Server logs – This source is a little more cumbersome and should only be used when there’s a very pervasive issue or neither of the previous sources can be leveraged. But, servers do maintain dedicated logs that a developer or development team should be able to parse into data that can be exported into a spreadsheet. However, server logs can also only reveal 404 errors for page requests that did occur, it won’t show 404 pages that haven’t been requested.
Dedicated site subscriptions – There are now a variety of digital marketing subscription-based services that include basic “site health” monitoring, including 404 reporting. Moz is perhaps the most well known in that space, but there are others like Ahrefs Broken Link Checker and SEMRush’s Site Audit that report on 404s as well.
So, you’ve used one or two of the sources identified above and we have a list of 404 errors. Now what? How you we fix them? Here’s a consistent ten-step process you can use.
Step One: Find your 404 errors (see Where) and compile them in one master table
Step Two: Identify, per 404 error, whether or not a page “should” still exist or not. Check the Wayback Machine if necessary for historical reference.
Step Three: If the page should exist, then determine what happened. Did the page get removed altogether? Did the page move somewhere else, but the older page was never redirected properly? Was there simply a URL input error when a link was created?
Step Four: If the page should exist and is down, use the Wayback machine to find the most recent copy of the page and republish it.
Step Five: If the page just moved URLs, update the internal link so it points to the page users should be going to.

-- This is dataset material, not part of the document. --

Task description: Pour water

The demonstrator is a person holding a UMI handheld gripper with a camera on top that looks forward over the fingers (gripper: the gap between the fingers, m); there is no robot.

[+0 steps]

Step Six: If the page should not exist or never existed, then determine why it’s being crawled or found. Is it from an internal link or an external link from another source?
Step Seven: If it’s internal link, find any existing internal links and update them or remove them entirely.
Step Eight: If it’s an external link to a page that never existed and should not exist, you can ignore it or if it’s a recurring page or page type, consider using 410s here to signal to Google this page is permanently gone.
Step Nine: If the page shouldn’t exist anymore but it did exist at one time, consider republishing the URL and immediately redirecting it to the homepage or the most relevant category level page.
Step Ten: Re-crawl the website and confirm the 404s have been resolved.
We have tools and processes for cleaning up 404s, that’s great! But when should we stop to do 404 clean up? Here’s the 4 most common times you want to review a site for 404 errors and take action:
- Anytime there’s been a site or information architecture change
- Anytime the CMS has been changed or significantly updated
- Anytime the site migrates to a new domain or a different domain migrates into this site
- Once annually, regardless of whether any of the 3 events above have occurred
The last "W" here would, of course, be the "Who". Who should be responsible for 404 cleanups? We’d advocate for a team effort, but the individuals most commonly tasked with reviewing 404 errors are (usually) SEO professionals and web development teams. Still, even PPC, email and social media specialists should be aware of the issues 404 errors can cause. If you are investing in a digital marketing channel, you want to maximize your ROI and 404s can threaten that. No one wants to tweet or email blast a link that goes nowhere, nor is it worthwhile to spend money on ad clicks for dead-end links that only result in bounced site sessions. Whatever the size and arrangement of a digital marketing team, 404s require a periodic “all hands on deck” approach.
So, even if National Clean Up Your Room Day has passed, you can still work on you 404 spring cleaning. Once you pack up those winter clothes and organize your closets, do your potential site visitors and customers a big favor and clean up the 404s that are degrading your site. You won’t be sorry!